• EXERCISE GOAL
What is needed is a faithful copy of all the records.

*** Block opens ***

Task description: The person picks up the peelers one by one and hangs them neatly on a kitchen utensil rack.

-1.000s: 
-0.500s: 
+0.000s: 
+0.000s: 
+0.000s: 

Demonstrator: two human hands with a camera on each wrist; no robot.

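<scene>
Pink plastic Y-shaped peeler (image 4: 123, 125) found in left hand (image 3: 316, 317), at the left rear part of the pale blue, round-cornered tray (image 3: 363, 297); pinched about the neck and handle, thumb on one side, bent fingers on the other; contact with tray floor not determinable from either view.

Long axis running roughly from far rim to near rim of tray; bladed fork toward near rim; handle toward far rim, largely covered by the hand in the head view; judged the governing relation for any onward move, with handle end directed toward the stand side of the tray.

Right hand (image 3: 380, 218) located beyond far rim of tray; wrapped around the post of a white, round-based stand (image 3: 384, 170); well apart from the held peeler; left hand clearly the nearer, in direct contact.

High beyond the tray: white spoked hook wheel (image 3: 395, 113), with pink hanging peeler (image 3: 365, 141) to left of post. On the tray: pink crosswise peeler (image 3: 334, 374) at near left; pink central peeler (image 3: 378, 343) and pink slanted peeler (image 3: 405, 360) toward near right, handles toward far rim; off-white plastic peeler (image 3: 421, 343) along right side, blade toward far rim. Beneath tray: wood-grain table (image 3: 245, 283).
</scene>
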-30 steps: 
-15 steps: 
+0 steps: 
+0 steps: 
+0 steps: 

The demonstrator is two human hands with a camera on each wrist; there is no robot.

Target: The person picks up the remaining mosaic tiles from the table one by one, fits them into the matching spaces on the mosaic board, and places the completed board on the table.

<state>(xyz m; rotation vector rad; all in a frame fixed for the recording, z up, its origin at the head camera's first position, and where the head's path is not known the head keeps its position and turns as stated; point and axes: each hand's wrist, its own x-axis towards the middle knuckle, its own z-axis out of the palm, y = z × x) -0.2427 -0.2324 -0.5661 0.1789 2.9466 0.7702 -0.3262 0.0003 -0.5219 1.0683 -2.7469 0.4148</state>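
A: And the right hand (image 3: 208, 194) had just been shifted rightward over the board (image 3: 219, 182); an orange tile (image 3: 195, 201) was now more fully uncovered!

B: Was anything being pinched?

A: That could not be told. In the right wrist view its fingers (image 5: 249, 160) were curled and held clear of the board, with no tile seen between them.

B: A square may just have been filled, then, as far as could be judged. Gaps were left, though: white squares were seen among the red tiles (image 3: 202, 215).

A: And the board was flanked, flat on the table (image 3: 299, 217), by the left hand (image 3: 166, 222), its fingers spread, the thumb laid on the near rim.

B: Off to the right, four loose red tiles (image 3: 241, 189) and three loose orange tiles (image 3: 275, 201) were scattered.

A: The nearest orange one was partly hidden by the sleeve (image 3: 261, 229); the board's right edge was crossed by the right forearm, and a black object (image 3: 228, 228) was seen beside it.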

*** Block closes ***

• EXERCISE SOLUTION
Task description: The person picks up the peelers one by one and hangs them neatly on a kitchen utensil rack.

-1.000s: 
-0.500s: 
+0.000s: 
+0.000s: 
+0.000s: 

Demonstrator: two human hands with a camera on each wrist; no robot.

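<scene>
Pink plastic Y-shaped peeler (image 4: 123, 125) found in left hand (image 3: 316, 317), at the left rear part of the pale blue, round-cornered tray (image 3: 363, 297); pinched about the neck and handle, thumb on one side, bent fingers on the other; contact with tray floor not determinable from either view.

Long axis running roughly from far rim to near rim of tray; bladed fork toward near rim; handle toward far rim, largely covered by the hand in the head view; judged the governing relation for any onward move, with handle end directed toward the stand side of the tray.

Right hand (image 3: 380, 218) located beyond far rim of tray; wrapped around the post of a white, round-based stand (image 3: 384, 170); well apart from the held peeler; left hand clearly the nearer, in direct contact.

High beyond the tray: white spoked hook wheel (image 3: 395, 113), with pink hanging peeler (image 3: 365, 141) to left of post. On the tray: pink crosswise peeler (image 3: 334, 374) at near left; pink central peeler (image 3: 378, 343) and pink slanted peeler (image 3: 405, 360) toward near right, handles toward far rim; off-white plastic peeler (image 3: 421, 343) along right side, blade toward far rim. Beneath tray: wood-grain table (image 3: 245, 283).
</scene>
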-30 steps: 
-15 steps: 
+0 steps: 
+0 steps: 
+0 steps: 

The demonstrator is two human hands with a camera on each wrist; there is no robot.

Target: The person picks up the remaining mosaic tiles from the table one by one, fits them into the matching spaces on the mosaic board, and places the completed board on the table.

<state>(xyz m; rotation vector rad; all in a frame fixed for the recording, z up, its origin at the head camera's first position, and where the head's path is not known the head keeps its position and turns as stated; point and axes: each hand's wrist, its own x-axis towards the middle knuckle, its own z-axis out of the palm, y = z × x) -0.2427 -0.2324 -0.5661 0.1789 2.9466 0.7702 -0.3262 0.0003 -0.5219 1.0683 -2.7469 0.4148</state>
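A: And the right hand (image 3: 208, 194) had just been shifted rightward over the board (image 3: 219, 182); an orange tile (image 3: 195, 201) was now more fully uncovered!

B: Was anything being pinched?

A: That could not be told. In the right wrist view its fingers (image 5: 249, 160) were curled and held clear of the board, with no tile seen between them.

B: A square may just have been filled, then, as far as could be judged. Gaps were left, though: white squares were seen among the red tiles (image 3: 202, 215).

A: And the board was flanked, flat on the table (image 3: 299, 217), by the left hand (image 3: 166, 222), its fingers spread, the thumb laid on the near rim.

B: Off to the right, four loose red tiles (image 3: 241, 189) and three loose orange tiles (image 3: 275, 201) were scattered.

A: The nearest orange one was partly hidden by the sleeve (image 3: 261, 229); the board's right edge was crossed by the right forearm, and a black object (image 3: 228, 228) was seen beside it.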

The required response has been given in full.